The drakes had built a telescope. Recently, they had started detecting ships, multiple ships, in orbit around the planet. It was hard to be certain at such a distance, but they looked aljik.

Captain Nemo gathered her dohl to discuss the issue and, to my surprise, me. “We will need to redesign the nest in response to this,” she said. “Your input might be needed.”

“If there are aljik our there, why would the drakes warn us?” I asked as we gathered in the Princess’ chamber deep in the heart of the nest.

“Because they’re here for the Princess,” Ain said, “and we’re very close to the drake forest. They can’t move; they’ll have planted core seeds by now. If the rogue Queen’s forces bombard us from orbit, they’ll get the drake, too. Majesty, do we trust the drake to be telling the truth?”

“No.” She shifted her weight. I hadn’t had as much of a chance to learn our dear captain’s body language as I had for the other aljik castes, but she seemed uncertain. Worried. “It’s almost certainly a trick to interfere with our nest building. But, we can’t afford to assume that. If there’s any chance that Tatik has tracked us here, we need to take it completely seriously. They’ll be scanning the whole planet looking for us; that’s going to take a lot of time, and how much of that time passes before they get to this area is entirely dependent on luck. We don’t know how long we have. We need to make this nest invisible from space; take down all external structures, move the entrance somewhere invisible, travel only in areas with a lot of cover.”

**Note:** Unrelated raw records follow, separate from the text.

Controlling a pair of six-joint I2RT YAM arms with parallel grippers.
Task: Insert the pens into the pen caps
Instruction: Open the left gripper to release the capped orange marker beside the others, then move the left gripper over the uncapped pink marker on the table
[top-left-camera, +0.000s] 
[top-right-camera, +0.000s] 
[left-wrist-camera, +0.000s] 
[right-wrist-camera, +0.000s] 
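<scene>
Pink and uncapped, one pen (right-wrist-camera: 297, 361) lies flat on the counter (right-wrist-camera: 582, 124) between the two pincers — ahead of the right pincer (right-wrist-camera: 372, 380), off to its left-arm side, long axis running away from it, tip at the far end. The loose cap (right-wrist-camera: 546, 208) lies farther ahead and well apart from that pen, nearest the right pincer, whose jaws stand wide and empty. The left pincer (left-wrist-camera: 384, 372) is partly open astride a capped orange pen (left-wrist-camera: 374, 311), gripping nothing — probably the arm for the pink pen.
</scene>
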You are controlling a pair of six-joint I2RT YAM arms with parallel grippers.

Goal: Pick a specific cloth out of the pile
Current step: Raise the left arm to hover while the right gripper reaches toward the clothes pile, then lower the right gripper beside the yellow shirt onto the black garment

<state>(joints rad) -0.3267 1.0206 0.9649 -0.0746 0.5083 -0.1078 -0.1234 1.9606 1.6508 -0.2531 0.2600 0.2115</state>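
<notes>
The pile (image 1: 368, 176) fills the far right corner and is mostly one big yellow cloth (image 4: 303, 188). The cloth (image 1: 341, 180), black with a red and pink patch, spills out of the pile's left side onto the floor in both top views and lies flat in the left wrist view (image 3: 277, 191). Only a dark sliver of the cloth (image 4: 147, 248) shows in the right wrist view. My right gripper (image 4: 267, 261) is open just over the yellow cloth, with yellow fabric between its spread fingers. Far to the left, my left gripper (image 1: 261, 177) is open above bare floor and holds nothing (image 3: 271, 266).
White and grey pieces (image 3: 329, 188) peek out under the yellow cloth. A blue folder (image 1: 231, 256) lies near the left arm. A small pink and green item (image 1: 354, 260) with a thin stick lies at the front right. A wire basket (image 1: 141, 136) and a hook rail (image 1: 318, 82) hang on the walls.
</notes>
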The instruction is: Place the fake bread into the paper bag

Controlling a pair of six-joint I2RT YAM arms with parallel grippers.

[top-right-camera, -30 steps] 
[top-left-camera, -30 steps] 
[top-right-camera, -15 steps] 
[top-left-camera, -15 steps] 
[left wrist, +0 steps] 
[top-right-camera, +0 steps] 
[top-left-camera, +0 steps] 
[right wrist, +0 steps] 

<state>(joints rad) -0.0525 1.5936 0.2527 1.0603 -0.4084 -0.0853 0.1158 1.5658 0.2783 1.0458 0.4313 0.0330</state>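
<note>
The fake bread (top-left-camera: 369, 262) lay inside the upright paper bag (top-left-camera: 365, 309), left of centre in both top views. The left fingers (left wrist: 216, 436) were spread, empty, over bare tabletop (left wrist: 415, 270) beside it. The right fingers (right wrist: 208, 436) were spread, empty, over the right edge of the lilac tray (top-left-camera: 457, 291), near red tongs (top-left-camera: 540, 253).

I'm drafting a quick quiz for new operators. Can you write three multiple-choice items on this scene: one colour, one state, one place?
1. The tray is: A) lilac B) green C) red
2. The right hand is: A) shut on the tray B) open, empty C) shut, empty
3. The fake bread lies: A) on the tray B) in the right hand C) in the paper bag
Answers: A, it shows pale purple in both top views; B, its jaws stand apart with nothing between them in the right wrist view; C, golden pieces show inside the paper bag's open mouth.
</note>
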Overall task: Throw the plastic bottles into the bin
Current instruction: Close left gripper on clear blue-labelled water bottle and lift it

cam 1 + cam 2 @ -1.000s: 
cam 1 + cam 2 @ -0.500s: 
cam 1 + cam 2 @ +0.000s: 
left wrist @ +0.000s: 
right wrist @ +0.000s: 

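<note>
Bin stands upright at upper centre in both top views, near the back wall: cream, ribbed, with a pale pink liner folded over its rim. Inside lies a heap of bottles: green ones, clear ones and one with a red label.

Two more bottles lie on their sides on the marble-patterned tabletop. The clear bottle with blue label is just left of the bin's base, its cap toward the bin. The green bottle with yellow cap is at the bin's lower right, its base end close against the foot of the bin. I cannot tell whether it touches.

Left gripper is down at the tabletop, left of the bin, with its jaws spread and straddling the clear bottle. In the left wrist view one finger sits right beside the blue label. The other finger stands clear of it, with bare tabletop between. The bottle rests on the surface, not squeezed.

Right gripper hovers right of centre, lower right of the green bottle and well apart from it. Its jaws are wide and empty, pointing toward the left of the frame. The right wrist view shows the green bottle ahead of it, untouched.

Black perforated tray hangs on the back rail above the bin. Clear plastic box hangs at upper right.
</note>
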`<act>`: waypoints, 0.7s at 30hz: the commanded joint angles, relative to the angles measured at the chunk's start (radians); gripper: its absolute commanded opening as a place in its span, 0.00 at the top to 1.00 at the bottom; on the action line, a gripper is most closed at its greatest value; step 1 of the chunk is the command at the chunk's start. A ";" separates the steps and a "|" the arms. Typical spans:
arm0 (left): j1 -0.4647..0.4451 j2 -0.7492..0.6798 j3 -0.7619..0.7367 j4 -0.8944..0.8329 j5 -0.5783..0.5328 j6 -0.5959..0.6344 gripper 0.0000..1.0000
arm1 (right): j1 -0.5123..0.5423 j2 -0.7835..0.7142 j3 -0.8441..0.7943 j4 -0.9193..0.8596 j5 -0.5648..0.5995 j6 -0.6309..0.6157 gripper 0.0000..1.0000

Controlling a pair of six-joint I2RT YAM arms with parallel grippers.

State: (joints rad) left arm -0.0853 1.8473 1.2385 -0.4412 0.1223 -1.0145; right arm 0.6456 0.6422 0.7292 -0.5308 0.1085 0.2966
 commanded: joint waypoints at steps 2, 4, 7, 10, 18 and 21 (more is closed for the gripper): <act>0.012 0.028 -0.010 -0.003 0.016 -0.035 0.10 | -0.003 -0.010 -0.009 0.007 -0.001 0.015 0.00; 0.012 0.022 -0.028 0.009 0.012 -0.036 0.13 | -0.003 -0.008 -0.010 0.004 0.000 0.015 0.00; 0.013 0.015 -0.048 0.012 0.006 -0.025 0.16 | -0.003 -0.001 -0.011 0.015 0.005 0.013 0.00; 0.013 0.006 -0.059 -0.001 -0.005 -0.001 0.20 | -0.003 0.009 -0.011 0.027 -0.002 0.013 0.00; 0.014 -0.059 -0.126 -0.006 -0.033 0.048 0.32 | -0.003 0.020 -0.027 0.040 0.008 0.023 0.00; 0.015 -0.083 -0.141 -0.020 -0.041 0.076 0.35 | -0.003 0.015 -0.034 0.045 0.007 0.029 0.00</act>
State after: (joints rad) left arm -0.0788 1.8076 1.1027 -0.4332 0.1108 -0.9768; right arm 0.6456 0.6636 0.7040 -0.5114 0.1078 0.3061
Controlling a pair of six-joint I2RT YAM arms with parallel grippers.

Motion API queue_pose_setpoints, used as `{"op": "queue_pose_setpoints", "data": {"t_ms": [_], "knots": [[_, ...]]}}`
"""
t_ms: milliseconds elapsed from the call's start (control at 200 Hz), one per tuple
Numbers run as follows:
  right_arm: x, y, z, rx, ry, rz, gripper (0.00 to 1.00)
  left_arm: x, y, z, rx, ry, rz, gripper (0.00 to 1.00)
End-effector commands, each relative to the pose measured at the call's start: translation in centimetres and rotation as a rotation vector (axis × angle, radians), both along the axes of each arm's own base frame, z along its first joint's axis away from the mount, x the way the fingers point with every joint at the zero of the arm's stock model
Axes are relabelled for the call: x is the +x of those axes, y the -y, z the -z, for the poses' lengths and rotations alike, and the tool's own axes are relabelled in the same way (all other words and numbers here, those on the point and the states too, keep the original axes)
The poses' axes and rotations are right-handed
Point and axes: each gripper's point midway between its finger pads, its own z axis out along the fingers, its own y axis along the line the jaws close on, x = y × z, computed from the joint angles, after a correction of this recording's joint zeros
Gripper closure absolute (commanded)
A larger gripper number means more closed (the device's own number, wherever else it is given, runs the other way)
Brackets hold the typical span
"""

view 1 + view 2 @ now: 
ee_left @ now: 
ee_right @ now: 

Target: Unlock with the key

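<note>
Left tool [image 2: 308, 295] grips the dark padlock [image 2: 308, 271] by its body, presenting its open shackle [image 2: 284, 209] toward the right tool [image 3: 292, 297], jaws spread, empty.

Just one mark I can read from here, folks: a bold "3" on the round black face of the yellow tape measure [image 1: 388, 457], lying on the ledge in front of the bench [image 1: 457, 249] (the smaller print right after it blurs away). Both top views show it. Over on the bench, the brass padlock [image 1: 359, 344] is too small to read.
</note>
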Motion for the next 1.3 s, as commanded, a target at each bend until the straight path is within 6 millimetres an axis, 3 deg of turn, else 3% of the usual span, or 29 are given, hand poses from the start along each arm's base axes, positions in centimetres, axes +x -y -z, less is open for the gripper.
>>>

“You want to take down the watchtower?” Kit asked. “With the drake threat so nearby?”

“We have no choice.”

“That’s probably what they want.”

“Probably, yes. Nevertheless.”

“I don’t think the drake will attack us,” I cut in. “They have no reason to, unless we invade their forest. They’re probably putting all their effort into growing and defending their core trees; attacking the nest would cost them too many people. If they wanted outright war, they’d be attacking the scavengers on the edge of the forest and starving us out. They’d lose people to the guards out there, but not nearly as many as they would attacking the nest. I don’t think the watchtower is a big deal, but moving the nest entrance is. If we want to make sure we can never be seen from space, we don’t have a whole lot of options. We can’t dig into the ocean. It’s flat and open to the mountains, and I’m pretty sure aljik in the mountains themselves could be seen from space, although it might buy us time. Our only place with decent cover and a stable food source is the forest, and they’re barely tolerating us scavenging on the edge. There’s no way they’d tolerate the nest entrance being deep enough in there for cover, even if that didn’t come with the risk of calling an orbital bombardment down on them.”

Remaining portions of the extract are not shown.